Look through the data below and return each line where "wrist" appears.

-*-

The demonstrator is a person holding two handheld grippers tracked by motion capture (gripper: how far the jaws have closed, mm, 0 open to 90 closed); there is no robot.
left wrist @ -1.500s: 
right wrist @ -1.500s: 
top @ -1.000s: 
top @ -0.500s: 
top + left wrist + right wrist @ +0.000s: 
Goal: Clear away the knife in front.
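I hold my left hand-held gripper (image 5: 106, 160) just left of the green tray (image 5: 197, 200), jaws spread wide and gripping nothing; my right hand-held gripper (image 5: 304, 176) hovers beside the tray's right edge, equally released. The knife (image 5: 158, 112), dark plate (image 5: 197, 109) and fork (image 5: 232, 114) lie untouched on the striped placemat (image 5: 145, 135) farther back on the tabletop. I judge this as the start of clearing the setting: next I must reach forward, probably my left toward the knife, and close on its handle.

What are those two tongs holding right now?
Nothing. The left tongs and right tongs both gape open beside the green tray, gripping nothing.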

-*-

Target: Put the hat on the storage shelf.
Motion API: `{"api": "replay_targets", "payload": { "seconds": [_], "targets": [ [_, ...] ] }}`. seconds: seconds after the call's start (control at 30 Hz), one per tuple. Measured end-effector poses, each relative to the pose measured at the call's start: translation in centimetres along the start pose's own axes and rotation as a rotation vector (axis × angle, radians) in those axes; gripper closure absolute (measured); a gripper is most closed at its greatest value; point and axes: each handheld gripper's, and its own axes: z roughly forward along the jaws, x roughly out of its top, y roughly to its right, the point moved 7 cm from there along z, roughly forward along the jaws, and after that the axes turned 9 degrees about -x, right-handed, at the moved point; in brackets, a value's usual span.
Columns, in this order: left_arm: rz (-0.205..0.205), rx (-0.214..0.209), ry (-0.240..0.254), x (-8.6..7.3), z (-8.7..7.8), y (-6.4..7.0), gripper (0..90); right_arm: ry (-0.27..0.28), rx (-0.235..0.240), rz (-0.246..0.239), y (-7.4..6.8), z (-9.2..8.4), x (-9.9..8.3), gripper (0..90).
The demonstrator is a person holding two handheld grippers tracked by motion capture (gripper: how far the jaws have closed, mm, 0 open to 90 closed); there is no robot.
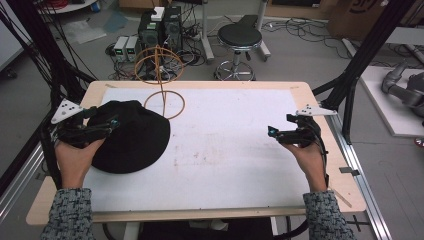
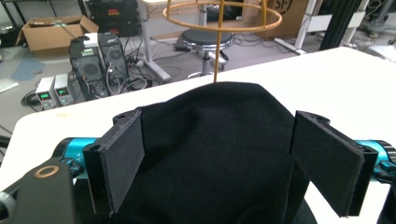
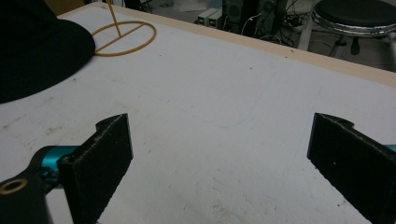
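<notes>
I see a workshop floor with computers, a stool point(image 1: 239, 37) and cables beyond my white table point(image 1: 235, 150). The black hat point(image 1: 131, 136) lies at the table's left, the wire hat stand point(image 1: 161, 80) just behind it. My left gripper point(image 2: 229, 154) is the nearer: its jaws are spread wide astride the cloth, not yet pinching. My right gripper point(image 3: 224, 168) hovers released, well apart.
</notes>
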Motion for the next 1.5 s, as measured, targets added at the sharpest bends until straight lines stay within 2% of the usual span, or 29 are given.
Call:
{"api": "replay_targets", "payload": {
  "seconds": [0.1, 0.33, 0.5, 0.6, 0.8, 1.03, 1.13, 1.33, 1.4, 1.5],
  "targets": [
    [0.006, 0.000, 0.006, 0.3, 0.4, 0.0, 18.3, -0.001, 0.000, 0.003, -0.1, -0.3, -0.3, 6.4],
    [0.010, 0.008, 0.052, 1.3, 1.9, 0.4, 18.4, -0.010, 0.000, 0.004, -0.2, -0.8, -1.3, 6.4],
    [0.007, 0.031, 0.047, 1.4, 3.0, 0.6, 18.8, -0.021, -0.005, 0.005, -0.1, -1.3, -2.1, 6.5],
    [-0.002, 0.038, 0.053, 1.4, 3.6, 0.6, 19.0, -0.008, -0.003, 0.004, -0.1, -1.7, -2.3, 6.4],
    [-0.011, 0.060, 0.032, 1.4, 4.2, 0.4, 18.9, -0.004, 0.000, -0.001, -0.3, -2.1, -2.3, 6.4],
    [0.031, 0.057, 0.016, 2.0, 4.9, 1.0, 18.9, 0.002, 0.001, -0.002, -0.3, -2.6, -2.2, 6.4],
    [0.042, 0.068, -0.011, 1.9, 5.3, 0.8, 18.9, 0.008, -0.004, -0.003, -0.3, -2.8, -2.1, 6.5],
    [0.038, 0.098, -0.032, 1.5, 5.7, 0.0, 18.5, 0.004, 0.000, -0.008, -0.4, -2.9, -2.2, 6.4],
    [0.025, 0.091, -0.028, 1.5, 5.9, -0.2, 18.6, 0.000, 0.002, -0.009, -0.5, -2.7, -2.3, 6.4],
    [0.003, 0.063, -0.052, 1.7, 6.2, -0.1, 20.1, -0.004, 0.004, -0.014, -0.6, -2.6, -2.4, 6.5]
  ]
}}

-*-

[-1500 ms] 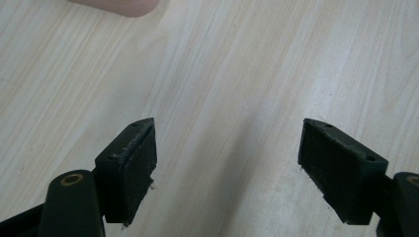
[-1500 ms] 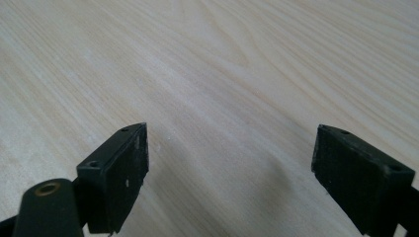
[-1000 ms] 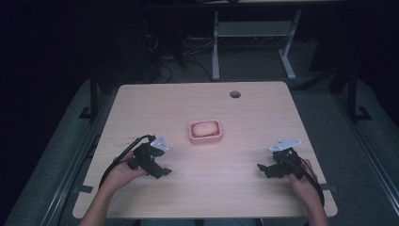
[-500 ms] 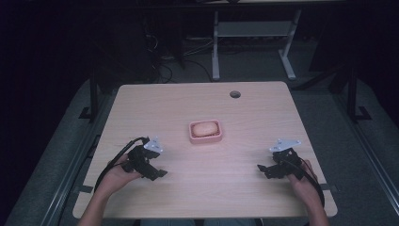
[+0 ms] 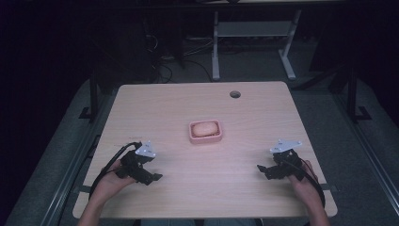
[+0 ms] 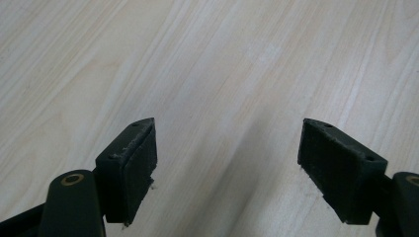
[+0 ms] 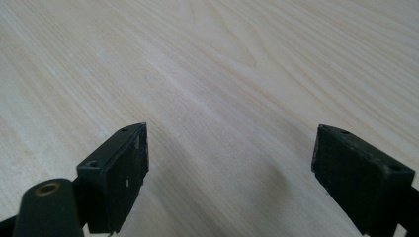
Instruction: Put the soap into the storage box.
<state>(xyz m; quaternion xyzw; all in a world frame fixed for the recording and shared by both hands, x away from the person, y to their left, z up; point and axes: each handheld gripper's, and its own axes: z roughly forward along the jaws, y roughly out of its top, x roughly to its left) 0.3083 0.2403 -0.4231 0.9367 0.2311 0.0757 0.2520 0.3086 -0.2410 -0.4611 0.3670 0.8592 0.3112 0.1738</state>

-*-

§ **Answer below**:
left wrist @ -1.500s: 
right wrist @ -1.500s: 
top + left wrist + right wrist @ +0.000s: 

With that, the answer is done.